Le gouvernement Trump articule une politique aux caractéristiques nettement fascistes mais c’est une politique dictée par des intérêts de classe. Après avoir d’abord minimisé la pandémie, la Maison Blanche et le Congrès ont utilisé l’atmosphère de crise pour effectuer le renflouement de Wall Street à raison de milliers de milliards de dollars.

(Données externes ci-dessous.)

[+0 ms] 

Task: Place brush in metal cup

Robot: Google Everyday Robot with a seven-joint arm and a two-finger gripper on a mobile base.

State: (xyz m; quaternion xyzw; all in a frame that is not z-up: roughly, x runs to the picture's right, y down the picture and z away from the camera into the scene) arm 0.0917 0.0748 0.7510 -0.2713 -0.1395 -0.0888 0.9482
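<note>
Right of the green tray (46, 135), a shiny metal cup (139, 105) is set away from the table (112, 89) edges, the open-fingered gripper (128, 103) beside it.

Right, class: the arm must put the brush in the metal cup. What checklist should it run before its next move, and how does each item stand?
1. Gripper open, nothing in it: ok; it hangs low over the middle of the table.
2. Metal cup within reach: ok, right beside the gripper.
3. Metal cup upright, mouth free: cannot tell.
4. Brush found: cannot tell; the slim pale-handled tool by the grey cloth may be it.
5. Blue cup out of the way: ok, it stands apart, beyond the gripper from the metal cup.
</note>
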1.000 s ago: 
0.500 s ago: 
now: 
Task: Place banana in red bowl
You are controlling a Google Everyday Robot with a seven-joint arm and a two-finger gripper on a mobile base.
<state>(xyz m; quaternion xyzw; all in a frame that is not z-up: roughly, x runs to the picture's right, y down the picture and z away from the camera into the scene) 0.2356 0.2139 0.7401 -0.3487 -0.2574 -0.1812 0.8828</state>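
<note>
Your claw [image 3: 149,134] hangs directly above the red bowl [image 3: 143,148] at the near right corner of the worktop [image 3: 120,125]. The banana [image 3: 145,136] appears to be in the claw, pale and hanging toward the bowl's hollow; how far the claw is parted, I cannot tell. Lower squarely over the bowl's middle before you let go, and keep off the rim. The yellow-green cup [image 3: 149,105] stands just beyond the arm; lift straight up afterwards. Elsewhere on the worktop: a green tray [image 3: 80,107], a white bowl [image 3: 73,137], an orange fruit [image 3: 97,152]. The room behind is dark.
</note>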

Même avec une crise économique et un chômage de masse jamais vu depuis la Grande Dépression, et malgré le nombre croissant de morts, le cours des actions continue de monter sans relâche.

La politique meurtrière du gouvernement et le nouveau boom de Wall Street sont les deux faces d’un même phénomène. Les intérêts de l’élite financière et industrielle sont totalement étrangers à la société et y sont opposés. L’enrichissement de l’élite dirigeante dépend des souffrances endurées par la masse du peuple.

Ayant énormément augmenté le niveau d’endettement des États-Unis, la classe dirigeante est obligée d’intensifier l’exploitation et l’appauvrissement de la classe ouvrière. C’est la force centrale derrière la folle exigence de retour au travail. Des millions de travailleurs n’ont pu obtenir aucune allocation de chômage, les petites entreprises ont été exclues de l’accès aux prêts du Programme de protection des paiements. L’objectif est de créer un impératif économique pour le retour au travail.

Le second avantage, étroitement lié au premier, est l’absence d’opposition significative dans l’establishment politique. La politique d’enrichissement massif de l’oligarchie est bipartite. La distribution d’argent à Wall Street, sanctionnée par la loi CARES, a été votée à l’unanimité au Sénat. Tous les Démocrates et les Républicains ont voté pour, y compris le sénateur du Vermont Bernie Sanders.

Quelle que soit la nervosité des médias quant aux implications sociales de la politique de Trump, la campagne de retour au travail est elle aussi bipartite. La campagne visant à garantir que «le remède ne soit pas pire que la maladie» a été lancée par le New York Times et son chroniqueur Thomas Friedman. Ce dernier continue à faire campagne pour une stratégie basée sur «l’immunité collective». Le gouvernement Trump met en œuvre une politique qui entraînera de nombreux morts et le Parti démocrate ne dit rien qui s’y oppose.

Il devient de plus en plus évident que la lutte contre la pandémie est indissociable de la lutte contre le système capitaliste. Le conflit entre les besoins de la société et le système de profit n’est pas juste une question théorique. Il se montre chaque jour dans la pratique.

Toutes les ressources sociales doivent être employées à assurer les besoins de la classe ouvrière et pas à renflouer Wall Street. La production non essentielle doit rester fermée et toutes les mesures prises pour préserver la vie et contenir le virus. Tous les travailleurs doivent recevoir la totalité de leurs revenus et de leurs prestations jusqu’à ce qu’ils puissent retourner à leur emploi dans des conditions sûres. Les traites sur la maison, les prêts étudiants et autres paiements aux banques doivent être annulés.

Le Parti de l’égalité socialiste (SEP) dénonce sans équivoque la campagne de «retour au travail» et de «retour à la normale».

La lutte contre la pandémie est indissociable de celle contre la classe dominante et sa dictature sur la vie économique et politique. Il s’agit par conséquent d’une lutte politique pour mobiliser la classe ouvrière contre un gouvernement illicite et le système capitaliste qu’il défend.